§ THE PROBLEM
Up to and including the line with "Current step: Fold", output the records exactly as they appear.

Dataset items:
- - -
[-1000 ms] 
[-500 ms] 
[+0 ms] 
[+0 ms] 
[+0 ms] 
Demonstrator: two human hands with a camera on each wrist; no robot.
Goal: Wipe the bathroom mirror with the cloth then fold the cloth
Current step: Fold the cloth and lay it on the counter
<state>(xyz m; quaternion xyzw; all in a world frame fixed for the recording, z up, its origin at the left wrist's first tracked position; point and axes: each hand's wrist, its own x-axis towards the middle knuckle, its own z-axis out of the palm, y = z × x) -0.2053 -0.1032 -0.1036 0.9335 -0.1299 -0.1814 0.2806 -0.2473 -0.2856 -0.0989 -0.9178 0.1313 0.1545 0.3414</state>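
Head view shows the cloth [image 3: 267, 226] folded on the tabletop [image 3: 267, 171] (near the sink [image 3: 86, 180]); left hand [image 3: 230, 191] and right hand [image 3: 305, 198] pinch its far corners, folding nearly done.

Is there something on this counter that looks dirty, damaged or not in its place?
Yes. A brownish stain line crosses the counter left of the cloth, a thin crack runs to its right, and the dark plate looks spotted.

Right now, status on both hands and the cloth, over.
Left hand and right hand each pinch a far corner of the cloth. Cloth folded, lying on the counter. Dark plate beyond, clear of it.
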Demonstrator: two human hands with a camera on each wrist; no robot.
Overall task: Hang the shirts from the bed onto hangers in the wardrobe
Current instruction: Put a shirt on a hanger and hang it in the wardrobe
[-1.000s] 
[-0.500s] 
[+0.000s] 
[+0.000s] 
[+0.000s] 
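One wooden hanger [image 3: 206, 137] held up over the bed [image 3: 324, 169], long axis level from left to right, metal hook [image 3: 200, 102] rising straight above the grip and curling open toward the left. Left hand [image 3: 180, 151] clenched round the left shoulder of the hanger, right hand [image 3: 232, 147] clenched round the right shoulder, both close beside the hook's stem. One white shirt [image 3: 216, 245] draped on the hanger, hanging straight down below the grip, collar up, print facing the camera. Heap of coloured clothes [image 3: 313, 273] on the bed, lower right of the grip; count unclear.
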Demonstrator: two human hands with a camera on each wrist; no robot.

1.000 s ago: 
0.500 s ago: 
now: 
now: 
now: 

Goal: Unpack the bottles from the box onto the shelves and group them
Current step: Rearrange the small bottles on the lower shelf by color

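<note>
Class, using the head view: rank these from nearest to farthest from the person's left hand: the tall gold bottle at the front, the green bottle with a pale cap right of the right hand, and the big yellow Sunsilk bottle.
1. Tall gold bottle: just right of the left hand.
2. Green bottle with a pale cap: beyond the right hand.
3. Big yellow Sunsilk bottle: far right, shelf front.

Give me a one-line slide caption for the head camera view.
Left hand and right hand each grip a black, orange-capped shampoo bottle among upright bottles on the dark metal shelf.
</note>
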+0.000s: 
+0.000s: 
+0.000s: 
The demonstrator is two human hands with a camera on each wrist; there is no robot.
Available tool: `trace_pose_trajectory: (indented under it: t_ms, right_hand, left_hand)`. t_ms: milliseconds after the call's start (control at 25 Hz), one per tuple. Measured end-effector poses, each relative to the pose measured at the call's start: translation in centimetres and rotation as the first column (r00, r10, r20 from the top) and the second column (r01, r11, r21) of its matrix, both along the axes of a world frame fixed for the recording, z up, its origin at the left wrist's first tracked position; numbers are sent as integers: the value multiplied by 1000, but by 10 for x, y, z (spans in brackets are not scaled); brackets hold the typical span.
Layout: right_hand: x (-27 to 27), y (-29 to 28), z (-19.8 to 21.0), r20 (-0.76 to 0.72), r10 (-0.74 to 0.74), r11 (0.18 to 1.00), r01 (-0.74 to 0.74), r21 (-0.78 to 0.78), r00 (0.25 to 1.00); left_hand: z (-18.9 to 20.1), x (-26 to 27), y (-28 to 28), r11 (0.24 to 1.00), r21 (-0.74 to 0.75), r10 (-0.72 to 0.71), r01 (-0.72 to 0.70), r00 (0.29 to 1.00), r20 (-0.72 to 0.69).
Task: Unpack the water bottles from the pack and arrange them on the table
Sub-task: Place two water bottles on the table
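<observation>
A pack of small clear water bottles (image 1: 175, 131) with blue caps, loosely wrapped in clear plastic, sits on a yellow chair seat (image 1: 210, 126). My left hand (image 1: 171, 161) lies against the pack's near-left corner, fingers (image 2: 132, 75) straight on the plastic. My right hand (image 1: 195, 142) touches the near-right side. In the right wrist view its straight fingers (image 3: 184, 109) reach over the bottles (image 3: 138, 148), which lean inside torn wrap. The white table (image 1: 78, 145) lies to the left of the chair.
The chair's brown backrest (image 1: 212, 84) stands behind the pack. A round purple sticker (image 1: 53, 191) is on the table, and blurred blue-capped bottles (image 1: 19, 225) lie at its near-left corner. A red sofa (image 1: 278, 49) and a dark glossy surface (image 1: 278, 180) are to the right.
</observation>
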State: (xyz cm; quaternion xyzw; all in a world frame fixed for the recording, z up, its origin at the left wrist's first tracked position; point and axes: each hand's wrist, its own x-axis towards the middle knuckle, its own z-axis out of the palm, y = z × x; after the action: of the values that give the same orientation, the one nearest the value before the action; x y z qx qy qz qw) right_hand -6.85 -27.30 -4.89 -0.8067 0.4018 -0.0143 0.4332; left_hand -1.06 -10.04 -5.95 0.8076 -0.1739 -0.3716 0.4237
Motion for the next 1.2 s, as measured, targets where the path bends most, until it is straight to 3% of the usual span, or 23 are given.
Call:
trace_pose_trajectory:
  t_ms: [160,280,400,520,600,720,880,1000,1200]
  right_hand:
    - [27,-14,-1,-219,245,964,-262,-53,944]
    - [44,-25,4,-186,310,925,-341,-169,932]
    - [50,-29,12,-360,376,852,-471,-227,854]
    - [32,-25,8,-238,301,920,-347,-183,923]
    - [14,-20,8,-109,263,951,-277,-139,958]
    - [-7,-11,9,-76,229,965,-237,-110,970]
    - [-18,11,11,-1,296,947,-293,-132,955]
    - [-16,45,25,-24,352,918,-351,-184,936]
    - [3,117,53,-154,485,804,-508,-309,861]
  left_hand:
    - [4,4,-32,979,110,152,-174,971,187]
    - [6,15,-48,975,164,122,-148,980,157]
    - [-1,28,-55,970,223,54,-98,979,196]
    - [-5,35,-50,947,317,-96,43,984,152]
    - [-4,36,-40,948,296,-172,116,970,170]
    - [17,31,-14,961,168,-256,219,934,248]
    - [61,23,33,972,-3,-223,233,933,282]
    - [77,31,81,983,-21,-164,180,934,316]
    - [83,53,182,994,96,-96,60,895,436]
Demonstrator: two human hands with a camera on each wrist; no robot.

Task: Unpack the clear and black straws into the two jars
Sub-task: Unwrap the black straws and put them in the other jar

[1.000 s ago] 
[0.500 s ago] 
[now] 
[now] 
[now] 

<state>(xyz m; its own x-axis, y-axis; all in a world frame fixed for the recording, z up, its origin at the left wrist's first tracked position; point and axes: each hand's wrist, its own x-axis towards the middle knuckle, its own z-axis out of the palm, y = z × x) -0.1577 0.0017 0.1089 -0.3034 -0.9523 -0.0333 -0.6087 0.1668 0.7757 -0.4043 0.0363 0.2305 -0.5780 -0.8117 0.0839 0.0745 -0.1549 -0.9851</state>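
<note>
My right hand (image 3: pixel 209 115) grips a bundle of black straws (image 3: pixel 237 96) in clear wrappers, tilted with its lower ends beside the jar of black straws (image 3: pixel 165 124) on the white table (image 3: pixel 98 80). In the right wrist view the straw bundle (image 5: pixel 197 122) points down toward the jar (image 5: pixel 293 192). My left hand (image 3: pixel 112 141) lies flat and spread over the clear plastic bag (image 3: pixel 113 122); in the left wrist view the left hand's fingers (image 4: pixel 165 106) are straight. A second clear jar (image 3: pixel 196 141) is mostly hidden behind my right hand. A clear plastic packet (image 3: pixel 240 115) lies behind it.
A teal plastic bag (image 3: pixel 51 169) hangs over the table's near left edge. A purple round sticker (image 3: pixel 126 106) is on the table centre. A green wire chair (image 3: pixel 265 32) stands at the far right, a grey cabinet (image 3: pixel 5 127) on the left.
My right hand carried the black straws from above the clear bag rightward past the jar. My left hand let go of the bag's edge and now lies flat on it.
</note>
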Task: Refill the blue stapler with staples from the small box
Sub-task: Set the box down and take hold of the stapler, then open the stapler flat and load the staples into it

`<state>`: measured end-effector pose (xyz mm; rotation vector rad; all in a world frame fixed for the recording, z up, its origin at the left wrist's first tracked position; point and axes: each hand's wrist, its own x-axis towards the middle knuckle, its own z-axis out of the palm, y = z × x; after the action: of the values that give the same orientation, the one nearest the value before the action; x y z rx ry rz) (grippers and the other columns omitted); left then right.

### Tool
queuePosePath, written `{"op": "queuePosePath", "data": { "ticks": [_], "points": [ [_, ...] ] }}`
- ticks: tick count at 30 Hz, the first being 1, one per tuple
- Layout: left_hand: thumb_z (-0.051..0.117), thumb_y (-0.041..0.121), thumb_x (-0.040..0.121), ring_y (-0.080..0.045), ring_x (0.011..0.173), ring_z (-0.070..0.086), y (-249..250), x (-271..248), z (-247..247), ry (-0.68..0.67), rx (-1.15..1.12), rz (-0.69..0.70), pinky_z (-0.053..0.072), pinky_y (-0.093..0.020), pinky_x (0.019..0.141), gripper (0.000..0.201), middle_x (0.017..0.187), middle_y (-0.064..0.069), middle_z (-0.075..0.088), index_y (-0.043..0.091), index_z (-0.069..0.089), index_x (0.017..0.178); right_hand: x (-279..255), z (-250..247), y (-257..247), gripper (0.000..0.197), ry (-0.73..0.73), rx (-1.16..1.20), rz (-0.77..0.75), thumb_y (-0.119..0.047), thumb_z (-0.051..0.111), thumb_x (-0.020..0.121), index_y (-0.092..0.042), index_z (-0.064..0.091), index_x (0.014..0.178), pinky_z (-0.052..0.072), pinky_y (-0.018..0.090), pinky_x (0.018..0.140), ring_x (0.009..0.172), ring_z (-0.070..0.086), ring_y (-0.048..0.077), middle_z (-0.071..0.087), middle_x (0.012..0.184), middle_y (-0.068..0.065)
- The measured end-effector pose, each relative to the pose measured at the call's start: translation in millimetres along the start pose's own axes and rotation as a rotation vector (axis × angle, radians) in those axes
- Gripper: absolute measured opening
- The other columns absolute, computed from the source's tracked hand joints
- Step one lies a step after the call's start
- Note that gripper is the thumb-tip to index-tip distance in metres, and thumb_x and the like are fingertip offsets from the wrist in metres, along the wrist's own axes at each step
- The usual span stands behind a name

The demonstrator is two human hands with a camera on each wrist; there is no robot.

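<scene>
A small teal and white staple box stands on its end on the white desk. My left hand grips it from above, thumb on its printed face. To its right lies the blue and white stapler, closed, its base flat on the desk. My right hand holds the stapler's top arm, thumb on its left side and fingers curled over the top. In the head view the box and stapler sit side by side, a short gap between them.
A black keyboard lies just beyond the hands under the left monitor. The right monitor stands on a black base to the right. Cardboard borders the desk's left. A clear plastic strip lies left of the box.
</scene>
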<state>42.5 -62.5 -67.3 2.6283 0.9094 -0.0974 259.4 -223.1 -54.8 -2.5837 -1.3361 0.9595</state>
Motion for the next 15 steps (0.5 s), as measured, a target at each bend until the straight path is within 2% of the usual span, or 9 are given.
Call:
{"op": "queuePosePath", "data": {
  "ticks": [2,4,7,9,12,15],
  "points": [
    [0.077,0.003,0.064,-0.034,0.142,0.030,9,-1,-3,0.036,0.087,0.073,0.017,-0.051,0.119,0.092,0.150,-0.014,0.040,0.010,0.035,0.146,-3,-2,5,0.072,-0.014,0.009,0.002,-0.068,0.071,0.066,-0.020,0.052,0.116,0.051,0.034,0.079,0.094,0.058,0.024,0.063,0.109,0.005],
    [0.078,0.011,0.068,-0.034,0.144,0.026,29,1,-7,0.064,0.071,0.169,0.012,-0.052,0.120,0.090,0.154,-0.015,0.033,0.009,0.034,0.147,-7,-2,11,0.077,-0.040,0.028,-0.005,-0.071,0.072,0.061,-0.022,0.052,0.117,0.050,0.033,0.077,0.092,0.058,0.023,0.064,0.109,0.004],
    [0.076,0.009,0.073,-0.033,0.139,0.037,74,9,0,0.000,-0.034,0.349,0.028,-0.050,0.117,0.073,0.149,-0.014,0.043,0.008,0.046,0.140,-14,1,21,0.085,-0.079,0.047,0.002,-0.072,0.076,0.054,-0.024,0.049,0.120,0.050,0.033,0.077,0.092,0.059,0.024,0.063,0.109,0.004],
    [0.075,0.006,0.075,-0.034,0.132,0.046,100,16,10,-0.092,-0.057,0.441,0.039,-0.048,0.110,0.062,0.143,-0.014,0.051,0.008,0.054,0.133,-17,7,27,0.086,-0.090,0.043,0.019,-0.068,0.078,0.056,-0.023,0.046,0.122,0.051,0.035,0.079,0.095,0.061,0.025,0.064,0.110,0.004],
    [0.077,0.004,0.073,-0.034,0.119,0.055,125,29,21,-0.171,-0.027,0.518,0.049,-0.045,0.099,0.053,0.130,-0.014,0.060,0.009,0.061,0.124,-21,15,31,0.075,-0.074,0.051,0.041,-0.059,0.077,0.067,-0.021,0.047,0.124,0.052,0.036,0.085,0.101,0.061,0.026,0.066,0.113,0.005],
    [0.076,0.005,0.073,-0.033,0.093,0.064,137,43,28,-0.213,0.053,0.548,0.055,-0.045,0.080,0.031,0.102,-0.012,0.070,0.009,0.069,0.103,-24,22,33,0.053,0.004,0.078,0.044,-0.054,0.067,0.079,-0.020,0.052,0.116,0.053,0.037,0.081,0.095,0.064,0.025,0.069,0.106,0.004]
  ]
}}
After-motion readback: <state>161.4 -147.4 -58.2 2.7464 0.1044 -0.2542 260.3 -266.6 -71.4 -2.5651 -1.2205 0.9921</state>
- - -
§ OUTPUT OF THE TASK
[-1000 ms] 
[-500 ms] 
[+0 ms] 
[+0 ms] 
[+0 ms] 
Demonstrator: two human hands with a camera on each wrist; no robot.
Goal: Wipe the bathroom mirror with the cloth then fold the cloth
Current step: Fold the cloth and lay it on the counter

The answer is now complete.